1. You may be a gym idiot if you try to find the closest possible parking spot to the gym entrance. Isn't the whole point of going to the gym to get a workout in? The extra 13 calories burned to walk to the door will not hurt you. Unless it's squat day, then that walk might hurt
2. You may be a gym idiot if you would rather stick the barrel of a gun in your mouth and pull the trigger than get on the treadmill/elliptical for the 93475th time for a cardio session. Mix things up with walking a frolfing course, swimming laps in the pool, bicycling, rollerblading, etc. It does wonders for the chubby tummy and is fun at the same time!
3. You may be a gym idiot if you carry your phone into the gym with you other than for emergency calls, recording workout data, and Pandora radio/other tunes that jack you up and turn you into an animal during your workout. Personal improvement time is important, people can wait.
4. You may be a gym idiot if your ego is bigger than your muscles. If your form is compromised by trying to lift outside of your means, lower the weight. You will make gains much faster with a lower weight and good form.
5. You may be a gym ******* if you walk around the locker room needlessly naked. I don't want to accidentally get a glimpse of your hairy peashooter ever ever ever ever ever ever ever.
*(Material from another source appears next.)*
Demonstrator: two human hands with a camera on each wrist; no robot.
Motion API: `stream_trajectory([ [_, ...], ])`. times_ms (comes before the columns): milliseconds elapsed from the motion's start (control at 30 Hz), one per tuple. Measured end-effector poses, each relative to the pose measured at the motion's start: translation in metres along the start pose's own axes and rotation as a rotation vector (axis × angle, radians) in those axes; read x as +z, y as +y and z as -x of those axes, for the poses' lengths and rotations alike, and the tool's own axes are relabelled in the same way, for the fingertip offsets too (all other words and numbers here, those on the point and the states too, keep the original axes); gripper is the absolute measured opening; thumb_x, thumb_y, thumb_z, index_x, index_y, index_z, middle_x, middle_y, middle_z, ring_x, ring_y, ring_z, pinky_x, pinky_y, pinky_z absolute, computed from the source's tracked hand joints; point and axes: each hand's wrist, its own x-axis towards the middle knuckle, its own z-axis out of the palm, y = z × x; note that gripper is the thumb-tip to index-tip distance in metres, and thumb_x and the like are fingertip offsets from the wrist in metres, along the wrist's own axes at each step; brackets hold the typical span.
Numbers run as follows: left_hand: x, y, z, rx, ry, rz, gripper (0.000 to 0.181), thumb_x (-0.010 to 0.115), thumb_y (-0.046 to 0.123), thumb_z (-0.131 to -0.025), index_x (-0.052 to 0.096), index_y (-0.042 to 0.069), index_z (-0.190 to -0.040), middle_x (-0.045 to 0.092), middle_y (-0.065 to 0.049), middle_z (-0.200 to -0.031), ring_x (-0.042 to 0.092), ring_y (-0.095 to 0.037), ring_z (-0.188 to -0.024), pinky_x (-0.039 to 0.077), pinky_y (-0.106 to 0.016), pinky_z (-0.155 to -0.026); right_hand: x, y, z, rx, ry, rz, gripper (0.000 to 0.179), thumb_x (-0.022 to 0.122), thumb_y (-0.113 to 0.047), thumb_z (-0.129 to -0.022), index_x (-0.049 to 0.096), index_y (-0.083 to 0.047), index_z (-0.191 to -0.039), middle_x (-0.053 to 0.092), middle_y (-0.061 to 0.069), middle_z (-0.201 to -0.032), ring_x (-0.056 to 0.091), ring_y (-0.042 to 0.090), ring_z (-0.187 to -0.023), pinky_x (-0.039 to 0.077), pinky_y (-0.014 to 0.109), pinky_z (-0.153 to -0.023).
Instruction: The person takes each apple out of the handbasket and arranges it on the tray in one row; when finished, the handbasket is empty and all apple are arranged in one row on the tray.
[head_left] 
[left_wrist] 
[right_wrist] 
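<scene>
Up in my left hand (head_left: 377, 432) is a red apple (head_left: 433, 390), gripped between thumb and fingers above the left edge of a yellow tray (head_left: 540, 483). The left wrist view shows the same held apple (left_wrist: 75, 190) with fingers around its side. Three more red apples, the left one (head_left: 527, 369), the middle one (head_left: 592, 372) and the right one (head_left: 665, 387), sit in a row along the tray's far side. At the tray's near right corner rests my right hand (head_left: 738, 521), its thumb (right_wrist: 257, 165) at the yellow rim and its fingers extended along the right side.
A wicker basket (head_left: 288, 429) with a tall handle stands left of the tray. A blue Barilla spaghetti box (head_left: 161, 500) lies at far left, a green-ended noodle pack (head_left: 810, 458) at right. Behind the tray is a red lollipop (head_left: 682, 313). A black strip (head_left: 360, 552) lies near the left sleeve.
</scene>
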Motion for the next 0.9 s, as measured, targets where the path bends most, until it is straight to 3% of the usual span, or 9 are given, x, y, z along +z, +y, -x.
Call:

Ever!
6. You may be a gym idiot if you have been lifting for awhile and your form still sucks. Youtube is an amazing tool and has 'howtos' on basically everything. Watch. Learn. Apply.
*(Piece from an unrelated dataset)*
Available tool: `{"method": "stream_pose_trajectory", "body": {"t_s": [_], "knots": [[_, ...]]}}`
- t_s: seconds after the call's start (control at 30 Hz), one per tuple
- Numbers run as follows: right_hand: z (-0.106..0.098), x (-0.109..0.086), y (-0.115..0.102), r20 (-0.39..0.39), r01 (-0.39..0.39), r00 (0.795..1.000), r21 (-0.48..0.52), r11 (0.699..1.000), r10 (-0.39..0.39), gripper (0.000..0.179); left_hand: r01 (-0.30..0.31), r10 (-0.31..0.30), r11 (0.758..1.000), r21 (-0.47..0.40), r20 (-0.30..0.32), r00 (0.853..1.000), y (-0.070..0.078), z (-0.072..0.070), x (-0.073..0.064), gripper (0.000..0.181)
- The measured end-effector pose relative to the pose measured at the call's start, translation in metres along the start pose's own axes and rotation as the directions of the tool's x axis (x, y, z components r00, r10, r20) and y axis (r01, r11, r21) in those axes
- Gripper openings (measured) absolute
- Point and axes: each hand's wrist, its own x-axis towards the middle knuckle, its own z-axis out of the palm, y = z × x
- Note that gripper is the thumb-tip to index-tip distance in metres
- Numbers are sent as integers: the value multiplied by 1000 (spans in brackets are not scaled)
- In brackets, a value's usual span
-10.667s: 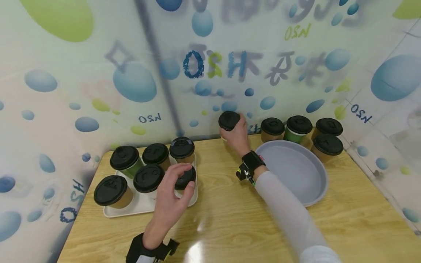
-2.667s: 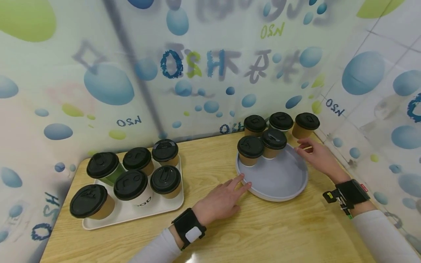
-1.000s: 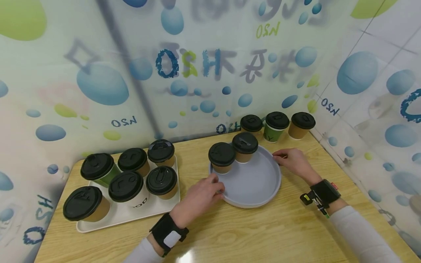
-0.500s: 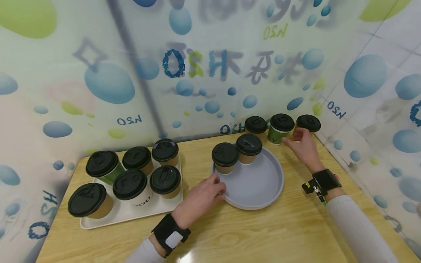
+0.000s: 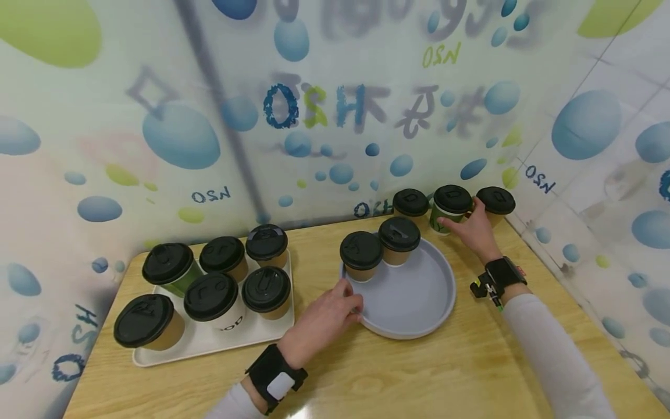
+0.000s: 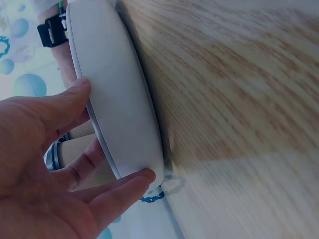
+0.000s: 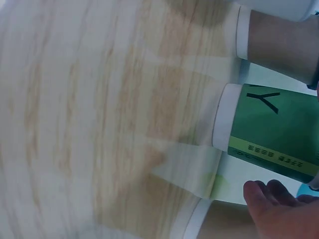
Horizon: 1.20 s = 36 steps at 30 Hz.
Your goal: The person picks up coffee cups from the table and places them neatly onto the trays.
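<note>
My left hand [image 5: 327,314] grips the near-left rim of the round grey tray [image 5: 405,302]. In the left wrist view its thumb [image 6: 79,92] lies at the rim and a fingertip presses on the outer wall. Two brown cups with black lids, a left one [image 5: 361,256] and a right one [image 5: 399,240], stand on the tray. Beyond it, my right hand [image 5: 473,233] reaches around a green cup [image 5: 442,218] with a black lid, thumb across its front. Its other fingers [image 7: 259,196] extend between that cup and the brown cup to its right [image 5: 496,202], a gap showing beside the green cup.
A rectangular white tray [image 5: 209,343] at left bears several black-lidded cups. Another brown cup [image 5: 410,205] stands left of the green one, behind the round tray. A patterned wall [image 5: 335,139] rises along the table's [image 5: 398,378] back edge, with a second at right.
Over the last seconds two cups came onto the round tray, and the tray shifted left. My right hand left the tray's right rim and moved back to the green cup. The left hand stayed at the rim.
</note>
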Motion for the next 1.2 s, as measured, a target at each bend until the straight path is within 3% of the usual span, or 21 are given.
{"method": "stream_pose_trajectory", "body": {"t_s": [0.23,0.53,0.93,1.2], "knots": [[7,7,2,-10,-32,999,-3,999,32,123,14,-13,1000,-3,20,1000,1,-1,0,11],[9,5,6,-37,-25,999,40,999,26,113,10,-9,1000,-23,9,1000,2,0,1,12],[-15,-22,-2,-79,-1,997,69,998,6,114,21,-21,1000,-13,23,1000,3,0,0,12],[-30,-44,-14,-90,52,995,97,994,-43,103,30,-30,999,-25,15,999,4,-1,0,12]]}}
There's a husband and wife that come to my gym and usually see them doing some weird ass training program I just don't get, and today they took up the only 2 squat racks to do curls at the same time! Typical arrogant South African he is and he was abused half way through his set by some guys wanting to do squats. He tried to argue with them but got shut down pretty quick when they all pointed out the 2 stands for curls that on one were using.
I get the husband/wife team in my gym also. I get it, you want to workout with your SO, that's cool.
Just don't take up the only 2 squat racks in the building to move a whopping 190lbs combined.
If you've both got 95lbs to move, you can do it in the same rack.
What kills me is despite taking up both racks, they still alternate so they can check each others form or lack thereof. 1/4 squats of peace.